## Try it:
Please retype the data below exactly, stopping after the line with "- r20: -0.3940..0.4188" and skipping every picture.
::::
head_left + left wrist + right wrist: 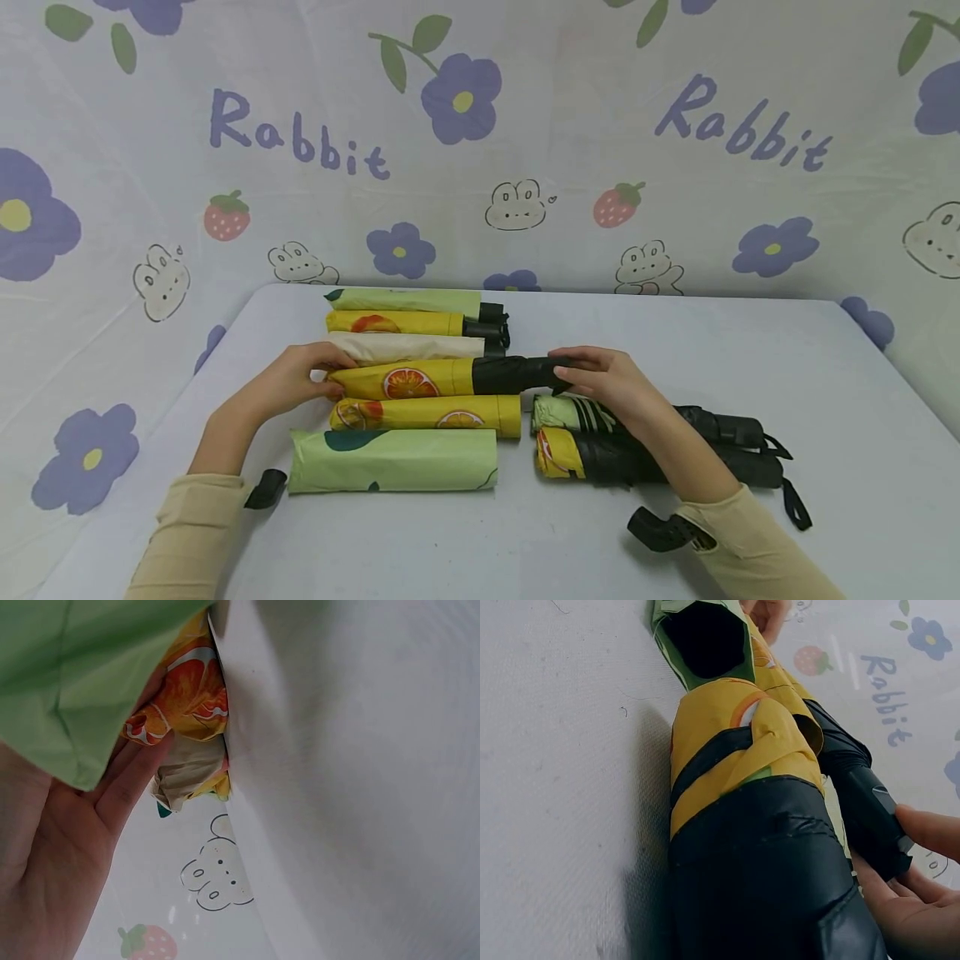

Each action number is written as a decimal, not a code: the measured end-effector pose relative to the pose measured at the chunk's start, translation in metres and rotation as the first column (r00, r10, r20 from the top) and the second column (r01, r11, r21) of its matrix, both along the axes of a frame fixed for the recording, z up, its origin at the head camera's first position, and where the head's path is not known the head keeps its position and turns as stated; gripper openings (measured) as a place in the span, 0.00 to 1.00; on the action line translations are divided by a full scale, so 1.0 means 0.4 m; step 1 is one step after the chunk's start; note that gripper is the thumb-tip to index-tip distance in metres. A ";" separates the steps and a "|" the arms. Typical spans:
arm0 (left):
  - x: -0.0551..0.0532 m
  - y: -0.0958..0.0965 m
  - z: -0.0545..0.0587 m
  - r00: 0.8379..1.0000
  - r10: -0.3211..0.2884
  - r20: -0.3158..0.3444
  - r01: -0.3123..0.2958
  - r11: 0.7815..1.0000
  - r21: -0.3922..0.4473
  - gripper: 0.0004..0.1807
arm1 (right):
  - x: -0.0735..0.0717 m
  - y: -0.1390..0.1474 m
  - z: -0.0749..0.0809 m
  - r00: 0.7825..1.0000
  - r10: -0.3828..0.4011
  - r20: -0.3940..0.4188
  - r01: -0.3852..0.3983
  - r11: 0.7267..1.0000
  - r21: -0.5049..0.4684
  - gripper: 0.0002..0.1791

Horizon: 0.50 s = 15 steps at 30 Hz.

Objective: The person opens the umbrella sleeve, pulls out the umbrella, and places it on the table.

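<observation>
In the head view a black folded umbrella lies partly inside a yellow sleeve printed with an orange slice. My left hand pinches the sleeve's left end. At the other end, my right hand holds the black handle between thumb and fingers. Just in front lie another yellow sleeve and a wide pale-green sleeve, whose open end shows a dark hollow in the right wrist view. The green fabric hides part of my left hand in the left wrist view.
Behind are three sleeved umbrellas: cream, yellow and green. Under my right forearm lie two black-bodied umbrellas, one with a green end, one with a yellow end. A rabbit-print cloth hangs behind the white table.
</observation>
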<state>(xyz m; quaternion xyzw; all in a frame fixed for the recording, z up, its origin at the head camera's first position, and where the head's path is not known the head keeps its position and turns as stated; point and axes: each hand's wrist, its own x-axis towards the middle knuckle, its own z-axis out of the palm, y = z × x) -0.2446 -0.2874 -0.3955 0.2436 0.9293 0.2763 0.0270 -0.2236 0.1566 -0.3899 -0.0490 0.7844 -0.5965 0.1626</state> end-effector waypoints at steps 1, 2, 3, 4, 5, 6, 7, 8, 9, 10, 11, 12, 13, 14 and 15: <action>0.000 0.000 0.000 1.000 0.000 0.000 0.000 1.000 0.001 0.18 | 0.001 0.001 0.001 1.000 0.001 -0.001 -0.001 1.000 0.000 0.27; 0.000 0.001 0.000 1.000 -0.001 0.000 0.001 1.000 0.001 0.18 | 0.002 0.002 0.003 1.000 0.001 0.000 -0.001 1.000 0.001 0.27; 0.000 0.001 0.000 1.000 0.000 0.001 0.000 1.000 0.002 0.18 | 0.004 0.003 0.004 1.000 0.002 0.001 -0.002 1.000 0.002 0.28; 0.000 0.001 0.000 1.000 0.001 0.001 -0.001 1.000 0.002 0.18 | 0.005 0.004 0.006 1.000 0.005 0.000 -0.005 1.000 0.003 0.28; 0.000 0.001 0.000 1.000 0.001 0.000 -0.001 1.000 0.001 0.18 | 0.007 0.005 0.008 1.000 0.006 0.000 -0.006 1.000 0.004 0.28; 0.000 0.002 0.000 1.000 0.002 0.000 -0.002 1.000 0.001 0.18 | 0.008 0.006 0.010 1.000 0.007 0.002 -0.007 1.000 0.005 0.28; 0.000 0.003 0.000 1.000 0.003 -0.002 -0.003 1.000 0.000 0.18 | 0.008 0.007 0.010 1.000 0.004 0.003 -0.004 1.000 0.006 0.28; 0.001 0.003 0.001 1.000 0.000 -0.004 0.000 1.000 0.001 0.17 | 0.009 0.008 0.011 1.000 0.003 0.004 -0.003 1.000 0.011 0.28; 0.001 0.004 0.001 1.000 -0.001 -0.006 0.001 1.000 0.001 0.17 | 0.009 0.009 0.011 1.000 0.002 0.003 -0.002 1.000 0.012 0.29; 0.002 0.004 0.001 1.000 -0.003 -0.008 0.003 1.000 0.001 0.17 | 0.009 0.009 0.012 1.000 0.001 0.004 -0.001 1.000 0.014 0.29; 0.003 0.005 0.002 1.000 -0.004 -0.009 0.004 1.000 0.002 0.17 | 0.009 0.011 0.012 1.000 -0.001 0.006 0.001 1.000 0.014 0.29; 0.003 0.006 0.002 1.000 -0.005 -0.010 0.005 1.000 0.003 0.17 | 0.010 0.012 0.012 1.000 -0.001 0.007 0.001 1.000 0.014 0.29; 0.003 0.006 0.002 1.000 -0.006 -0.011 0.006 1.000 0.004 0.17 | 0.010 0.012 0.013 1.000 0.000 0.006 0.000 1.000 0.011 0.29; 0.004 0.007 0.003 1.000 -0.007 -0.011 0.007 1.000 0.005 0.17 | 0.011 0.013 0.014 1.000 0.003 0.005 -0.003 1.000 0.009 0.29; 0.004 0.007 0.003 1.000 -0.001 -0.010 0.002 1.000 0.005 0.17 | 0.011 0.014 0.015 1.000 0.004 0.007 -0.004 1.000 0.005 0.29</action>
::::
## Written answer:
head_left + left wrist + right wrist: 

Each action number is written as a decimal, not a code: the measured end-effector pose relative to the pose measured at the chunk's start, translation in metres and rotation as the first column (r00, r10, r20 from the top) and the second column (r01, r11, r21) of its matrix, both along the axes of a frame fixed for the recording, z up, its origin at the head camera's first position, and where the head's path is not known the head keeps its position and turns as stated; gripper openings (measured) as a place in the span, 0.00 to 1.00; on the action line translations are divided by a full scale, so 1.0 means 0.4 m; step 1 is one step after the chunk's start; note that gripper is the thumb-tip to index-tip distance in metres. A ";" separates the steps and a "|" the arms. Typical spans:
arm0 (left):
  - x: -0.0551..0.0532 m
  - y: -0.0958..0.0965 m
  - z: -0.0545..0.0587 m
  - r00: 0.8379..1.0000
  - r10: -0.3211..0.2884
  - r20: -0.3158..0.3444
  - r01: -0.3123..0.2958
  - r11: 0.7815..1.0000
  - r21: -0.3922..0.4473
  - gripper: 0.0004..0.1807
arm1 (right):
  - x: -0.0735..0.0717 m
  - y: -0.1390..0.1474 m
  - z: -0.0749..0.0809 m
  - r00: 0.7825..1.0000
  - r10: -0.3828..0.4011
  - r20: -0.3940..0.4188

The required output has been given in full.